The idea for this book began with another--Beth's Life Lessons: 50 Things I Learned from My Divorce. Written for other women approaching the same gauntlet, the book includes interviews with a number of Beth's friends. While work on Beth's book progressed, it became obvious that there was a need for another--one that could address Thea's experience writ large--and from her perspective.
Thea interviewed her own friends for the book's anecdotal sections (their names have been changed for publication) and submitted first-draft chapters each week to her mother, who assembled everything.
When Beth, who teaches English at the Corcoran School of Art in Washington, D.C., told her students about the project, some of them volunteered their own stories to the cause.
When Divorce Hits Home has struck a chord with the public, as well. Newspapers across the country have reprinted an Orange County Register article about the book. The Plain Dealer ran a feature story in its family living section. There is talk of a possible appearance on Oprah. And Thea says that one particular maxim contained in the book evokes amused recognition from people. In the chapter on developing a good sense of timing for discussing important subjects with your parents, she advises: "Never talk to them when they're in the bathroom. They hate that."
Speaking of timing, Thea will complete her B.A. in English by the summer's end, counting with certainty on two credits toward graduation. Her advisor, Associate Professor of English William Patrick Day, agreed to give her private reading credit for the book, a matter Thea proposed by asking if he "would accept 189 pages of something I'm getting paid to do?"

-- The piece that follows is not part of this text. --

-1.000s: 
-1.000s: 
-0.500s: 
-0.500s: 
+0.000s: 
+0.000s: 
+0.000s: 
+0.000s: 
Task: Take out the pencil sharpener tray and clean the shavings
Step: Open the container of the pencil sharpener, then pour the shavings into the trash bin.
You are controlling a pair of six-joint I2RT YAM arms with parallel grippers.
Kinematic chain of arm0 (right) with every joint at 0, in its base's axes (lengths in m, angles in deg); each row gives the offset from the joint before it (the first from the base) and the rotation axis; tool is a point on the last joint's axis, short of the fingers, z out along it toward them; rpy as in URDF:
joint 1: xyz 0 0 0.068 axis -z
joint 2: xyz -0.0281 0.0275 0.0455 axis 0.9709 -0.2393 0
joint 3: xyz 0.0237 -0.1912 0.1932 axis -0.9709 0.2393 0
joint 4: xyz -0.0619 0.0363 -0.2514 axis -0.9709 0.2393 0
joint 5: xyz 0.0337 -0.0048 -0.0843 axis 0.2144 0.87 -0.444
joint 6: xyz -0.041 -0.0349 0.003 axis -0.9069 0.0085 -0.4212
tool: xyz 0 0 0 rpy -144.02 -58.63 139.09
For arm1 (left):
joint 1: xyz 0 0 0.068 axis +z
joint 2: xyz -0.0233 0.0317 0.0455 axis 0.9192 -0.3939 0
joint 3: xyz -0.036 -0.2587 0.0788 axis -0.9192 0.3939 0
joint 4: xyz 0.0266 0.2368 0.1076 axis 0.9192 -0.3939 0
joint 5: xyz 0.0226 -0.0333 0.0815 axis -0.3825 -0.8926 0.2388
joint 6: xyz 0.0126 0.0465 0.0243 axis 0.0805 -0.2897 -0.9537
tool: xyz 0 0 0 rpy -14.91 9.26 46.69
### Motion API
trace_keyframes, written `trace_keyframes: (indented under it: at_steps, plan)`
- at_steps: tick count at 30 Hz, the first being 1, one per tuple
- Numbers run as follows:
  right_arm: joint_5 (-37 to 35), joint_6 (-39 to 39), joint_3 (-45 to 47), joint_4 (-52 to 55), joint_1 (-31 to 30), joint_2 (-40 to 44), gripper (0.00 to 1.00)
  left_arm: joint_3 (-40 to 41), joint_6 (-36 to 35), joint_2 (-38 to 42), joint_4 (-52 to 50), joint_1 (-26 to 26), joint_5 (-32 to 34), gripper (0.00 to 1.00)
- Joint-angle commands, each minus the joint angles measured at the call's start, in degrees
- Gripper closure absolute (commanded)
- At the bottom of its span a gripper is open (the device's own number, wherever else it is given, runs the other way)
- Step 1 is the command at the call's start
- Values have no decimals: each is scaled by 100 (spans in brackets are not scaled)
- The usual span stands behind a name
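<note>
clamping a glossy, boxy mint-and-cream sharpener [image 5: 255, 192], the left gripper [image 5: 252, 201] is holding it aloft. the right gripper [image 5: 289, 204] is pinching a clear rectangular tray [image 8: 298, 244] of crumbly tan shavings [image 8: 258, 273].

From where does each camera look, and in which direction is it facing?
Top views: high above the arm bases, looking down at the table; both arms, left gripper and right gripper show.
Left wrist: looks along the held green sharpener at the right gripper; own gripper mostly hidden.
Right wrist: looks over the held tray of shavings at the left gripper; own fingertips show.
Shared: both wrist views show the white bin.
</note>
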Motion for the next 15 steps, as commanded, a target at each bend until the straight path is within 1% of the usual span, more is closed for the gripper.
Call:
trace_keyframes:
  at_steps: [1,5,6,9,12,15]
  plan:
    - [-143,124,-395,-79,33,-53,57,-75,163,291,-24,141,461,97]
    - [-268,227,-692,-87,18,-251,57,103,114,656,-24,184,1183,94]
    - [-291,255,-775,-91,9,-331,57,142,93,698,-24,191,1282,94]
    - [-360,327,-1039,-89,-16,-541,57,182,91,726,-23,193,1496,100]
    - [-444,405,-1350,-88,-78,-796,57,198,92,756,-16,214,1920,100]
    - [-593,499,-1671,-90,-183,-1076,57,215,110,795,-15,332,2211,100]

Graduate school, like heaven, can wait. Thea is trying her hand at fiction, looking for a job, and waiting for yet another publication to enter America's consciousness: she's contributed a chapter to a book about college life, to be published soon by Farrar, Straus & Giroux.
Thea has gained more than course credit and a writing career from the experience, however. The act of writing the book, she says, has taught her to accept her father. As he is.